■ What this task involves
From the data below, copy out every line in which the word "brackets" occurs.

____

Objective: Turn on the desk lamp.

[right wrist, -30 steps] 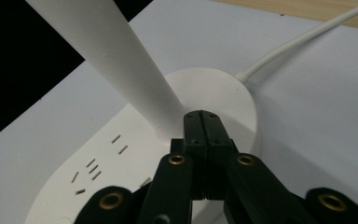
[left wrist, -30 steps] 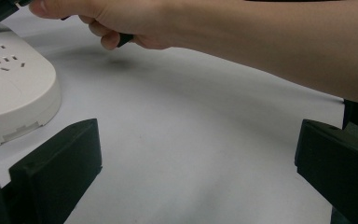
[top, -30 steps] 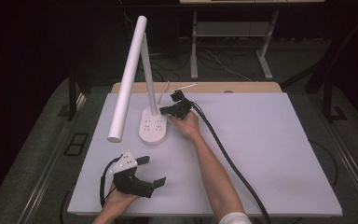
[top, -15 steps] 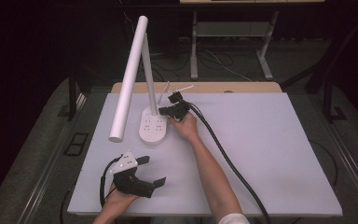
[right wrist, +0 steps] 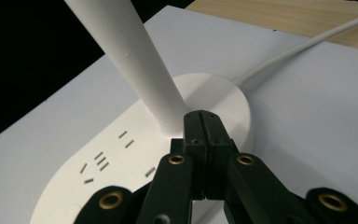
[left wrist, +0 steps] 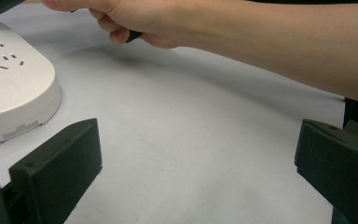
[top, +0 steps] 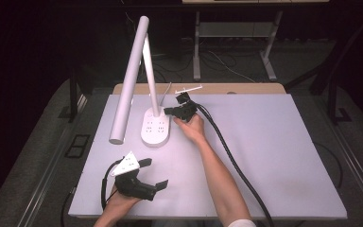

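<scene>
A white desk lamp (top: pixel 142 80) with a long tubular head and a slanted stem is seen standing on a flat, oblong, smooth plastic base (top: pixel 155 126) at the far left part of the white matte-topped desk (top: pixel 274 156). Small socket slots are set into the top of the base (right wrist: pixel 135 163). A thin white cord (right wrist: pixel 303 46) is led from the back of the base over the pale wooden strip (top: pixel 246 88) along the far edge of the desk.

The right gripper (top: pixel 183 109) is held at the base beside the foot of the stem; its black fingers (right wrist: pixel 204 135) are pressed together, their tips placed over the base just in front of the stem, though contact cannot be told. A thick black cable (top: pixel 231 161) is trailed from it across the desk toward the near edge, beside the bare forearm (top: pixel 217 175).

The left gripper (top: pixel 139 182) is held low near the front left of the desk, well apart from the lamp, its blocky black fingers (left wrist: pixel 60 163) spread wide with nothing between them. A grey three-cornered plate (top: pixel 126 164) is carried on top of it.
</scene>
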The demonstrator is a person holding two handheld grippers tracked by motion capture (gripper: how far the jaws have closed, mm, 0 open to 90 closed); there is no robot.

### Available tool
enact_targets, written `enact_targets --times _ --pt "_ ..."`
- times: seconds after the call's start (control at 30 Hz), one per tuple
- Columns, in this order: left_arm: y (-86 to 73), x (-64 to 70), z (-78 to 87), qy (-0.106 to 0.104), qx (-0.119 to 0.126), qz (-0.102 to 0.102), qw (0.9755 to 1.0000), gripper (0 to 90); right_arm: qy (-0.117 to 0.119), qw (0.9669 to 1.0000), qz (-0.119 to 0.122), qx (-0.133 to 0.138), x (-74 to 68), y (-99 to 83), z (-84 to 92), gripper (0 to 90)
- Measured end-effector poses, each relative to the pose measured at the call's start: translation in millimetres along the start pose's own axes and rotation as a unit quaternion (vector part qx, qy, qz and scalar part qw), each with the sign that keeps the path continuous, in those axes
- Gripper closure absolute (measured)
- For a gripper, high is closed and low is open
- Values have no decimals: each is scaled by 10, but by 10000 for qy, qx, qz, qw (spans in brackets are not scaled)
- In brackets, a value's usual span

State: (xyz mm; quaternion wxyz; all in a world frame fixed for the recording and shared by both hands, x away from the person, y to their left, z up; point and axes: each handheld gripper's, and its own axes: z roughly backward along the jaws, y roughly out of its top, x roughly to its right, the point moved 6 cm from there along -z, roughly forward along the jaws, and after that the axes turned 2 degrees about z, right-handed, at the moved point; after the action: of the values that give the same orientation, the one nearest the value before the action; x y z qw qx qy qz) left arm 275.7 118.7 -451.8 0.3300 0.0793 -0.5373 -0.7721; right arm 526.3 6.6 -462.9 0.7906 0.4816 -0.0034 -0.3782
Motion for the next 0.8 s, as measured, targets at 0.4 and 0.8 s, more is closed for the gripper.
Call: enact_targets --times 0.4,0.8 --pt "-9 -12 -16 17 -58 -14 10000 0 -16 9993 252 267 11 20 539 896" --pt "-13 -17 -27 19 -82 -28 10000 0 -111 9980 565 255 -32 15 1028 896"
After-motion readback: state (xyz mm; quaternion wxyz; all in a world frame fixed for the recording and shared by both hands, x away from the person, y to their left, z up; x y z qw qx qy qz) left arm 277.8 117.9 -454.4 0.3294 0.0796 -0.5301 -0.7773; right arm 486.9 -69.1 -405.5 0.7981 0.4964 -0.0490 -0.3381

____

■ Response box
- Values have no decimals: each is scaled by 10, but by 10000 for qy, qx, qz, qw (spans in brackets are not scaled)
- In brackets, a value's usual span

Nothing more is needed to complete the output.